День за днем, почитай, вся неделя в празднествах прошла. Ненастье отступило. Государыня похвалила. Отметить пожелала, что со смыслом все — для поучения народного получилось. На шестой день — празднество для народа на Красной площади. По улицам колесницы с жареными быками и горами хлеба — для бесплатного угощения. За ними роспуски с бочонками пива да меда. На перекрестках столы для бедных. Близ Кремля — шатры с флагами разноцветными, с пряниками да сладостями. О расходах великий маршал и говорить не стал: чего уж! Россия — государство богатейшее, выдержит. Потом оговорился: абы не каждый год такое. Кто знает!

МОСКВА Дом князя Никиты Трубецкого Н. Ю. Трубецкой, М. М. Херасков, А. П. Сумароков, И. Ф. Богданович, А. А. Ржевский, Д. Г. Левицкий

— Вот и отлично, что из монастыря своего Ивановского к Никите Юрьевичу на двор выбрались. Охота вам была на таком отлюдье жить. На дворе Трубецких — другое дело.

— Боюсь, не стеснить бы князя.

— Да уж есть чего бояться! Глядите, сколько народу у него живет. Год пробудешь — всех в лицо не узнаешь. Тут уж московский обычай. Князь в Петербурге, а нахлебники так табором и стоят.

— Вот и опасаюсь, нахлебником бы не стать, Ипполит Федорович.

— Какой же вы нахлебник, Дмитрий Григорьевич. Сами знаете, как по мыслям хозяину и сыновьям его пришлись. Обо мне уж и говорить нечего. Невелика шишка Богданович, только и я здесь при деле, при своем месте. К тому же мы с вами без малого земляки — хоть по-польски поговорить, хоть по-нашему, по-малороссийскому, пошутить, все легче.

— Премного благодарен, Ипполит Федорович, за доброту вашу. Только работы для себя не больно много вижу. Живописцы-то, с которыми из Петербурга приехал, к новому году все назад воротились.

— А разве не знаете, задумала государыня великий маскарад учинить.

— Да ведь маскарады в Москве и так один за другим идут.

— Идут, да не такие. Хочет государыня великое представление дать. Одних актеров четыре тысячи!

— Господи! Да откуда же столько-то собрать?

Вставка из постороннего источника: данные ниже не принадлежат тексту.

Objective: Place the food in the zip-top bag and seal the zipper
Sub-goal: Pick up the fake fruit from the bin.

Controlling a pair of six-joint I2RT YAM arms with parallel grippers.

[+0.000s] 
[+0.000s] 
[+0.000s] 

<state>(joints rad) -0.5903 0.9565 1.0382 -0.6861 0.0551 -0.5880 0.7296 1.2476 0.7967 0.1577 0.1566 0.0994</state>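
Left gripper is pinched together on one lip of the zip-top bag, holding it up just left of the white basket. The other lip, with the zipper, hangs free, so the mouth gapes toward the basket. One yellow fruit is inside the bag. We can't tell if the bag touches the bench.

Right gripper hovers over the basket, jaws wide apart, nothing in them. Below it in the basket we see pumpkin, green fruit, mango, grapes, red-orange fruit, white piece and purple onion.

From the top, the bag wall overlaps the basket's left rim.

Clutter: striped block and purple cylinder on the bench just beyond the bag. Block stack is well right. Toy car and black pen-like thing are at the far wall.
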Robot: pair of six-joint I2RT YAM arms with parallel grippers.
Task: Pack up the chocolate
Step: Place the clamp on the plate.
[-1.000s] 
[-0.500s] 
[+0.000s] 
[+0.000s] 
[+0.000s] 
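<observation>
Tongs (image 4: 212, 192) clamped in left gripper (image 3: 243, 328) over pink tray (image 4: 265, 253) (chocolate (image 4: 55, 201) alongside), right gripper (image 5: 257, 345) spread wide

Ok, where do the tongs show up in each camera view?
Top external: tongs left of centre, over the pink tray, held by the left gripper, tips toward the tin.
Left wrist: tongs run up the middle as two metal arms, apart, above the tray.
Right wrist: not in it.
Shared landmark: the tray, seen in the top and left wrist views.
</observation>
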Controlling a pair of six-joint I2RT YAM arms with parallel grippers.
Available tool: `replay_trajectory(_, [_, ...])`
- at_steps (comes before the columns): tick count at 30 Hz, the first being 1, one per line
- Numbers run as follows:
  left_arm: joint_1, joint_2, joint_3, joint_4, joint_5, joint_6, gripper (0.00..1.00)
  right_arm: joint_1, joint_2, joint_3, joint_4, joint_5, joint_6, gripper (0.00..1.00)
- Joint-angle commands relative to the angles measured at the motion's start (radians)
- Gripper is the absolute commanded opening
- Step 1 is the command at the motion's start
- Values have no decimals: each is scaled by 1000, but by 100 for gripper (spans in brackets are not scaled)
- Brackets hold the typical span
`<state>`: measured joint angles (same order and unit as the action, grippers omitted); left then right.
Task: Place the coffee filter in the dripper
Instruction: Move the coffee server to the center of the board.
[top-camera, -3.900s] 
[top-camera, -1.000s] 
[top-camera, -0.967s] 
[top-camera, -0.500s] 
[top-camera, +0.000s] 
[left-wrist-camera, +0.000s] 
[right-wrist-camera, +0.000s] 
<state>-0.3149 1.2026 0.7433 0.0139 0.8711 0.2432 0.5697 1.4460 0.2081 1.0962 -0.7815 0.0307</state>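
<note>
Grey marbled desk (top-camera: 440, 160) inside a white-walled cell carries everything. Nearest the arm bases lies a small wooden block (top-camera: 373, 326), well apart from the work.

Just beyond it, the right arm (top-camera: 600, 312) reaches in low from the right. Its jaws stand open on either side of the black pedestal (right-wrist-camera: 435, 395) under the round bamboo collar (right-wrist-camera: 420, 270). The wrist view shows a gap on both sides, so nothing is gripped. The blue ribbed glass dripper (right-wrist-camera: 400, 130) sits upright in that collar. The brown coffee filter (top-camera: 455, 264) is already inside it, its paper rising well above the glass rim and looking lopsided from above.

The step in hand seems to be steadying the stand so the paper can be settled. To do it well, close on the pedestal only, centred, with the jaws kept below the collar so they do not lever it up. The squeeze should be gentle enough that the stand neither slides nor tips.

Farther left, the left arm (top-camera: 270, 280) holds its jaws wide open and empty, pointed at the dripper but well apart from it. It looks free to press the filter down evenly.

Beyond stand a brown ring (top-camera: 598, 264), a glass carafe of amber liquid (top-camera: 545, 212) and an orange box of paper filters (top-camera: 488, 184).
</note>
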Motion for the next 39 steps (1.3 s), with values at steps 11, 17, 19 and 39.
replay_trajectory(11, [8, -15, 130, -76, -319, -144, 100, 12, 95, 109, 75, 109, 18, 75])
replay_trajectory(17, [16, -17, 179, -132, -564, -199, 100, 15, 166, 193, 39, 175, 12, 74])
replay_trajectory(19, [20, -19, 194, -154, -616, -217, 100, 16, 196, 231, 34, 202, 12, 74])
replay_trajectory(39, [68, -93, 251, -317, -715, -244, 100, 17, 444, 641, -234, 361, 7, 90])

— Ну, не совсем настоящих актеров, а ряженых, так сказать, а уж среди них и певцы, и музыканты, и лицедеи. С согласия государыни господам Хераскову и Сумарокову поручено программу сего шествия писать.

— Шествия? Вы сказали, как будто, представления?

— И так, и так можно. Потому как действие сие будет происходить по ходу процессии, а процессия должна несколько дней по различным улицам московским передвигаться. Чтобы всем москвичам вдосталь наглядеться. Там и ваш труд, Дмитрий Григорьевич, не иначе понадобиться может.

— А где ж там место для живописи? Разве оказы какие или ворота новые триумфальные?

— Заранее не скажу, только Михаил Матвеевич предупредить вас о присутствии вашем велел.

— А, вот вы где, господа! Слышу, кто же это так горячо дискутирует? Голоса знакомые, а сразу в толк не взял: Богданович с Левицким. Вот и отлично, что нашел я вас. Прошу в гостиную голубую — наметки программы нашей послушаем. Посоветоваться никогда не мешает. Кстати, Дмитрий Григорьевич, актера нашего преотличного узнаете — Волкова Федора. Ему государыня с актерами заниматься велела. Александру Петровичу Сумарокову одному не под силу, да и подход у него иной.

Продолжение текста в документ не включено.